Instructions for the task = Count every line in the data below where the word "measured" appears, then state only that count.

Data: Begin

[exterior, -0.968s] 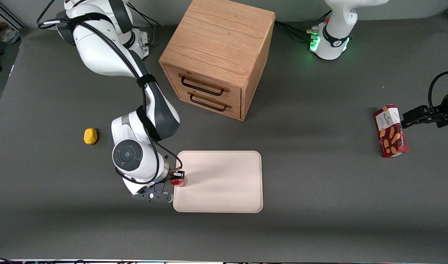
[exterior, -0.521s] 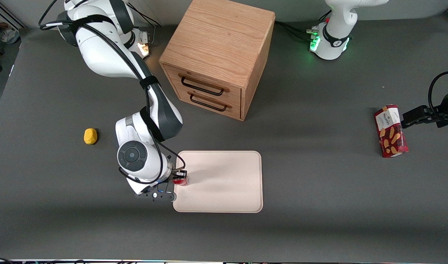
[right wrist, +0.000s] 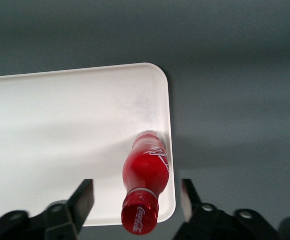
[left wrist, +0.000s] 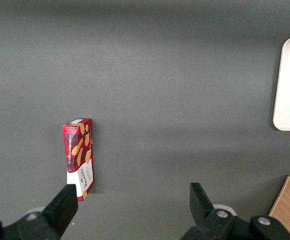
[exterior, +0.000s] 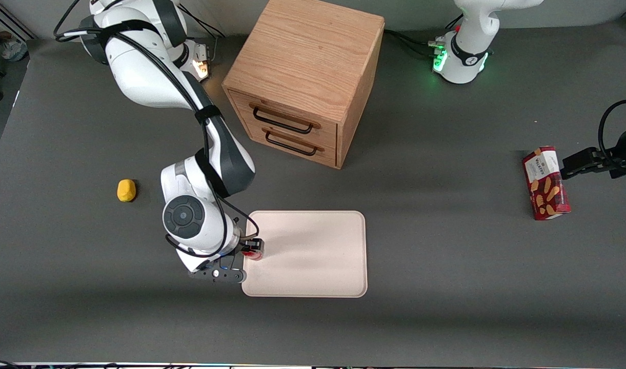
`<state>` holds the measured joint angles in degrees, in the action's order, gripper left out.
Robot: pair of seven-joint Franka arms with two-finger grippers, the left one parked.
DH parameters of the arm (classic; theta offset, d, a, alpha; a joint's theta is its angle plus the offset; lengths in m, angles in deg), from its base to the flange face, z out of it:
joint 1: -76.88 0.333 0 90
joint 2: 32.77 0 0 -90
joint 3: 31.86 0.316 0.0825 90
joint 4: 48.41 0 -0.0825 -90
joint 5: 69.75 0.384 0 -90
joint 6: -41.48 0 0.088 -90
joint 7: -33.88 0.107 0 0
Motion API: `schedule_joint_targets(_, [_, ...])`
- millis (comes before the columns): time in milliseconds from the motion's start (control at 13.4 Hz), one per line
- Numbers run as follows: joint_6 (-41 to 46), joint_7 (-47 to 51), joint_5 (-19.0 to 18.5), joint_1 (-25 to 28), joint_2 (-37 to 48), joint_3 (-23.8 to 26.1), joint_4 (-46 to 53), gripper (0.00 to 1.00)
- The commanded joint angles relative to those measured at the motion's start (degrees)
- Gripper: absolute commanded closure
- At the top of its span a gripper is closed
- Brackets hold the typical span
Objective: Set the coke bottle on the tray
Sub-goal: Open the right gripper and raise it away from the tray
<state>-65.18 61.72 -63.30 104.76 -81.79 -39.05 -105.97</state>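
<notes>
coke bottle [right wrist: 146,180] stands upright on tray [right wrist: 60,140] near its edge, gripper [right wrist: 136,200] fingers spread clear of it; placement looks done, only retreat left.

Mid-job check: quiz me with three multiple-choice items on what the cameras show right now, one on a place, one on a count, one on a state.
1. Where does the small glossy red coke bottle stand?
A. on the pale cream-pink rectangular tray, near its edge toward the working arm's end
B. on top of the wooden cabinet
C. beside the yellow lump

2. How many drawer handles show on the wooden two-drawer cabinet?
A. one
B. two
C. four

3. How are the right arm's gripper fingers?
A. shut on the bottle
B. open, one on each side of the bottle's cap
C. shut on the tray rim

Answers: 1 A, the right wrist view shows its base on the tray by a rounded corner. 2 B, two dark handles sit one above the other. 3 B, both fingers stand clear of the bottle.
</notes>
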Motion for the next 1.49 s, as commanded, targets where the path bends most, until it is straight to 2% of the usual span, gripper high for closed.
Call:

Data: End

Response to this exercise = 2